Mudbound | Dee Rees | NYFF 2017
Mudbound is the latest from director Dee Rees, who adapted Hillary Jordan’s 2008 novel of the same name alongside Virgil Williams. We see how life has unfolded in post-World War II era Mississippi, where two families, one white (the landowners) and one black (the sharecroppers), share and work on the same land even as racial tensions are still very much as tense as ever.
The story begins mysteriously with McAllan family (the landowners), with Henry McAllan (Jason Clarke) and his brother Jamie (Garett Hedlund) burying their Pappy (Jonathan Banks) during a violent rainstorm. When they have trouble lifting the coffin they flag down the Jackson family (the sharecroppers) to help them with the task. Only there’s a clear tension in the air lingering between the two sides and this tense sequence helps set the tone for everything that soon follows.
Rees and Williams’ script helps us navigate the waters with various voiceover narration from varying members of the families. We learn that both families send one son off to fight in World War II with Jamie serving as an Army pilot flying B-25 bomber aircraft while the Jackson’s eldest son, Ronsel (Jason Mitchell), enlists in the Army infantry and commands a Sherman tank. Ronsel gets to experience life race free in Europe, even falling in love with a White Woman and able to just be himself for the first time ever. But upon returning home both her and Jamie are both happy to see their loved ones again but also disappointed by the reality of returning home as nothing has changed in this world despite their efforts fighting in the war.
Things get complicated when Jamie clearly fancies his brother’s wife, Laura (Carey Mulligan), who clearly is not in love anymore with her husband and deep down everyone else can sense both Jamie and Laura fighting their urges towards one another. While Ronsel is welcomed home in loving fashion, the rest of the world still acts as racist and demeaning as ever, including a tense run-in with Pappy, whose bigoted and racist views are hiding in plain sight. This causes a problem when Ronsel and Jamie strike up a close friendship, bonding over their war efforts and their inability to reconnect with civilian life that clearly is as backwards and hateful as ever.

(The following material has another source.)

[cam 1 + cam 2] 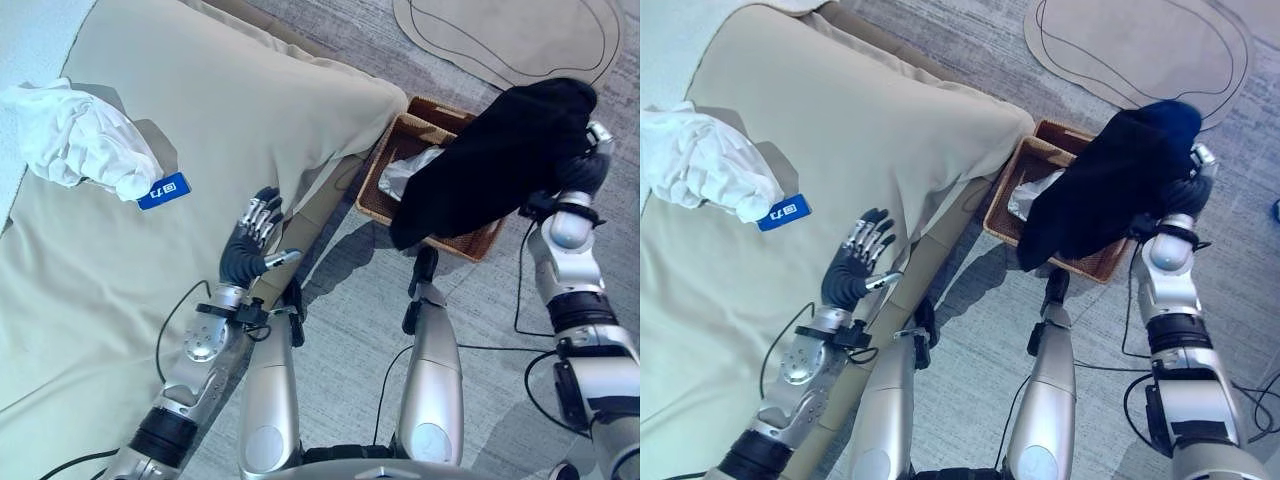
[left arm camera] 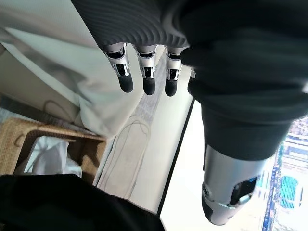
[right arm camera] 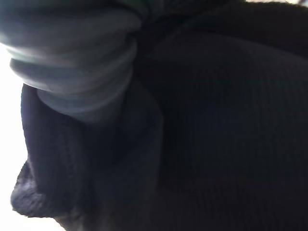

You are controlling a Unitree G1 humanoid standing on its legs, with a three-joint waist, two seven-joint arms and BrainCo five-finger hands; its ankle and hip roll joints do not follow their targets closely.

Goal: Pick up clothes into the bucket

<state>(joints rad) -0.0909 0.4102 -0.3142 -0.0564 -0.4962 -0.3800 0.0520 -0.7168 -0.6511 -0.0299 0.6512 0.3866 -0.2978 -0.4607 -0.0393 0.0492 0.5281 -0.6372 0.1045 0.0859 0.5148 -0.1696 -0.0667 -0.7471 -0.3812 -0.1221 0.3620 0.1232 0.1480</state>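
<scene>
My right hand [image 1: 585, 165] is up over the wicker basket [image 1: 385, 165], buried in a dark garment [image 1: 500, 160]. The cloth hangs from it and drapes across the basket's far side, its lower end over the near rim. The fingers are hidden in the fabric, so I cannot tell how they are set; my wrist view shows dark knit pressed close against the ribbed cover.

My left hand [image 1: 255, 235] hangs idle at the edge of the bed [image 1: 250, 90], fingers straight and relaxed, holding nothing.

Step in hand, as I judge it: delivery of the dark garment into the basket. Next move calls for lowering it so the hanging end clears the rim, then letting go so the bulk falls inside, not over the edge.

A pale cloth [image 1: 410, 170] already lies in the basket. A white garment [image 1: 75, 135] sits bunched on the bed, well apart from the basket, a blue tag [image 1: 163, 191] just beside it. Probably the next pickup. A pale rug [image 1: 510, 35] lies beyond the basket on the floor.
</scene>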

The friendship between Ronsel and Jamie and the budding romance between Jamie and Laura are the strong suit of Mudbound’s script. Sadly, the script relies too heavily on voice narration to the point that it slowed down the momentum of the film and often took me out of the film. Which was a shame because Mudbound is a film that has a lot of smart and timely things to say about race relations and racism that are still sadly bubbling over even in 2018.

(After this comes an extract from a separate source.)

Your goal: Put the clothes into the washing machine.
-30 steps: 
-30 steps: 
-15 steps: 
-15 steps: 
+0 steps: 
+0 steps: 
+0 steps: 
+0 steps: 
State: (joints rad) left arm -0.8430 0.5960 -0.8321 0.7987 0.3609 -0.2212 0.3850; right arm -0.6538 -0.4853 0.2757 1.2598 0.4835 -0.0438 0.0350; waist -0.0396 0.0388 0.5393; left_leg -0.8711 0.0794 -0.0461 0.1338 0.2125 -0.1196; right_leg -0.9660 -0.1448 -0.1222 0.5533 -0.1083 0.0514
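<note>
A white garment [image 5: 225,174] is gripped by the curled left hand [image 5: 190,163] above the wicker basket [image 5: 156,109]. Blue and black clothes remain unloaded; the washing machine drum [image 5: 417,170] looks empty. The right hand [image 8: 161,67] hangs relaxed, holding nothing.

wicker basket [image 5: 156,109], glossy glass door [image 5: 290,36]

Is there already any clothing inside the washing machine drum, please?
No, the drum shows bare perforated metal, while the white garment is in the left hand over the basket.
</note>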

Cinematographer Rachel Morrison captures the muddy nature of the land with an intense sense of realism that it truly feels like another character in itself, keeping these characters stagnant and racism alive and well. All of the performances are top notch here: You believe the friendship shared between Garrett Hedlund and Jason Mitchell and you absolutely hate Jonathan Banks’ character which is a clear sign that he did his job well. There’s fine work from Rob Morgan, Jason Clarke, and Carey Mulligan but it’s the performance from Mary J. Blige that is a true standout and quite an accomplishment from the singer.

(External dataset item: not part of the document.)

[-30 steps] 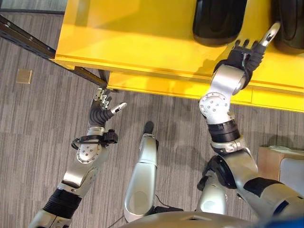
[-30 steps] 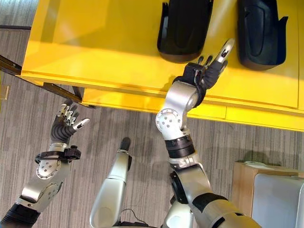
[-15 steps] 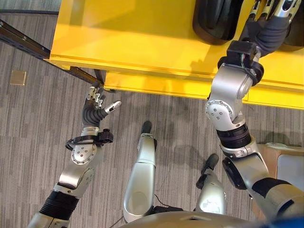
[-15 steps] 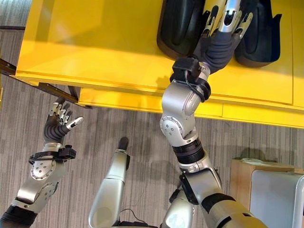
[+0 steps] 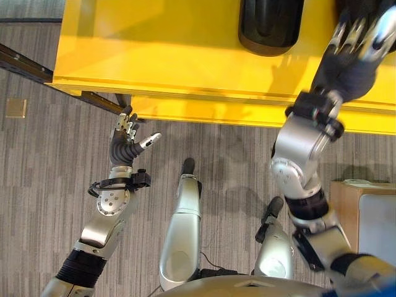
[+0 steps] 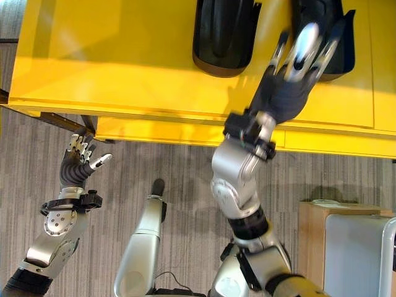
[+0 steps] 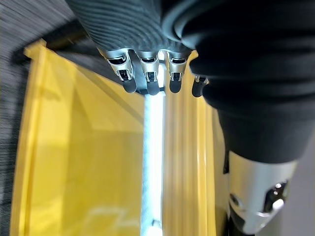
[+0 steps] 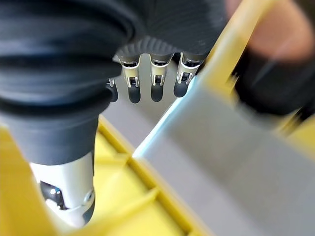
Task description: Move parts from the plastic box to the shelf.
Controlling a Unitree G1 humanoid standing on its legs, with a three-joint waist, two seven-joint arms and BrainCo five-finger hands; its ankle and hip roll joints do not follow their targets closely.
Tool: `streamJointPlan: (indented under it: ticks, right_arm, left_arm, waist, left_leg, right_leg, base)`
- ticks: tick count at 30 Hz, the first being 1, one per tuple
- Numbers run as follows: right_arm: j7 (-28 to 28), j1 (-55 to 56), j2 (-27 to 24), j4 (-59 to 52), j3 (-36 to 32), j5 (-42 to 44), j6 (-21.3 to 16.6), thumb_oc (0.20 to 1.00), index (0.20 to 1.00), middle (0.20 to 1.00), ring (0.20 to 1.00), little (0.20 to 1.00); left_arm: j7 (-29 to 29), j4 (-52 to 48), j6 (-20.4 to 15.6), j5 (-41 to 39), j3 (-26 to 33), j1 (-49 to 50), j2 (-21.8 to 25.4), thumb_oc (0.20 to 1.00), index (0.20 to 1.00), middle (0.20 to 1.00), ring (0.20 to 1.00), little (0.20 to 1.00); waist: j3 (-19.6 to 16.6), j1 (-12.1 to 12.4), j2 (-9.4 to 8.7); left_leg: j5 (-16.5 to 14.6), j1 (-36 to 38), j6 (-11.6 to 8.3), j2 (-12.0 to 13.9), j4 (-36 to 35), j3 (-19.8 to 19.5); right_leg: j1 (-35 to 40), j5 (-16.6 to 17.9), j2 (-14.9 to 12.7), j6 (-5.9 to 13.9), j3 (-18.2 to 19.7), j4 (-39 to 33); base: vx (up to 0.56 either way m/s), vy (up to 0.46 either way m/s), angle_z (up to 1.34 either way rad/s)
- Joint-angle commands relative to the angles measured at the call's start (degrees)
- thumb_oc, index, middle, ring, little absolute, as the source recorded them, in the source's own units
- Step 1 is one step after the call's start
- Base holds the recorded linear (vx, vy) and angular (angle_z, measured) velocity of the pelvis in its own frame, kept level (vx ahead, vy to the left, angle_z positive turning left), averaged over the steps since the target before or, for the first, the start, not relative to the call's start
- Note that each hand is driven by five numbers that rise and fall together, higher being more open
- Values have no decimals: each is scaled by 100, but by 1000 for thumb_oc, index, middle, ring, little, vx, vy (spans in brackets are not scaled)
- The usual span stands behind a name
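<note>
Right hand (image 6: 301,59) raised with fingers spread; left hand (image 5: 127,143) low, fingers relaxed.

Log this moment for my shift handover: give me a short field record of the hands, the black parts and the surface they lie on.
surface: yellow shelf above grey carpet floor
parts: two black parts on the shelf, left part in full view, right part partly behind the right hand
right hand: right hand raised over the shelf, fingers spread, holding nothing
left hand: left hand off the shelf's front edge, over the floor, fingers relaxed, holding nothing
other: cardboard box on the floor
</note>
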Motion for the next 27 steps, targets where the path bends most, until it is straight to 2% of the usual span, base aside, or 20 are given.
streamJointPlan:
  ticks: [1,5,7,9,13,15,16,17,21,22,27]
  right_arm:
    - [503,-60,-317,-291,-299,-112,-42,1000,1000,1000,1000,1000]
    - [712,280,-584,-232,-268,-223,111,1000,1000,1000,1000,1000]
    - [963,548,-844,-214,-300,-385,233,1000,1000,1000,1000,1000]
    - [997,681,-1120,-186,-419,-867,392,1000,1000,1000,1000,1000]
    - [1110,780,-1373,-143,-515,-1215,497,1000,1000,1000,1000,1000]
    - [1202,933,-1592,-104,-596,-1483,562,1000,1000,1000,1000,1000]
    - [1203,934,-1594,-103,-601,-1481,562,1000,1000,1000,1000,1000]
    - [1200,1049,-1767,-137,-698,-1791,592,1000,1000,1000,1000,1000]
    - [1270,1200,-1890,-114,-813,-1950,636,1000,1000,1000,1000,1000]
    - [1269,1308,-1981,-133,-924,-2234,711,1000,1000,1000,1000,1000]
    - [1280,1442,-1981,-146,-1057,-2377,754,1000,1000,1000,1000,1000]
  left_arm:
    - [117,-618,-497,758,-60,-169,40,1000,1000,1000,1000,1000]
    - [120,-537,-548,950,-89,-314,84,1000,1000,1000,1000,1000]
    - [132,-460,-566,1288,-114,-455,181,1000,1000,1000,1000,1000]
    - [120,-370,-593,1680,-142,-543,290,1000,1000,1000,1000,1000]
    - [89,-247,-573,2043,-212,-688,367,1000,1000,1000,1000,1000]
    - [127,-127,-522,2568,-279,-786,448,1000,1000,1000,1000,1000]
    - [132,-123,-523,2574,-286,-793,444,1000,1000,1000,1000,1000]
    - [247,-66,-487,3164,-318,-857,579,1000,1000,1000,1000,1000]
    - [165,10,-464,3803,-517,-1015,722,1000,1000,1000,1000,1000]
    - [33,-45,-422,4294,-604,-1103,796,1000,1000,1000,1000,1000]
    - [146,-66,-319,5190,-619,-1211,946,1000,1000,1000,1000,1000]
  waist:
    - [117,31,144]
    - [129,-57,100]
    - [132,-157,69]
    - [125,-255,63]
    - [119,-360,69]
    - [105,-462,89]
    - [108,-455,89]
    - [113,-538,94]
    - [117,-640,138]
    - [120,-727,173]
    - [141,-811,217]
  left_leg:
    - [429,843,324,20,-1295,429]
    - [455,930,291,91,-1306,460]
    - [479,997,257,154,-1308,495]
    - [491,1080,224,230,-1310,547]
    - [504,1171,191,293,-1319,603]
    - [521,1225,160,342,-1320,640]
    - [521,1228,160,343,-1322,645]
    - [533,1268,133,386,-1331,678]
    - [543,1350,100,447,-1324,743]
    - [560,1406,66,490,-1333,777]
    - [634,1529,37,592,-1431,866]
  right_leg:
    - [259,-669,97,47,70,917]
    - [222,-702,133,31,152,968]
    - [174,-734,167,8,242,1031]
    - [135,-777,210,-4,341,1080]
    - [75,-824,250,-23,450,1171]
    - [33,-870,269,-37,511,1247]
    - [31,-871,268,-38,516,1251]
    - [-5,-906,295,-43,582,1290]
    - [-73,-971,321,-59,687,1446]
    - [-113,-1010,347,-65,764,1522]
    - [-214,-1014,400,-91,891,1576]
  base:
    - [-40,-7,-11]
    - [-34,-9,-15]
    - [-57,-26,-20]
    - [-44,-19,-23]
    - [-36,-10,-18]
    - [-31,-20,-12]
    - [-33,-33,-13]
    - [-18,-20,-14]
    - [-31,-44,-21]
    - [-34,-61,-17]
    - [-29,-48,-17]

There’s a lot to like about Mudbound which even with its over-reliance on narration found a way to move me a great deal by it’s intense climax which really makes up for many of its flaws in a big, big way. It’s the sort of ending that definitely finds a way to tie in to present day thematically and feels like a gut punch as sadly it seems that we have found a way to move closer to the events in Mudbound than to better ourselves in the way that we should be so many years removed from World War II.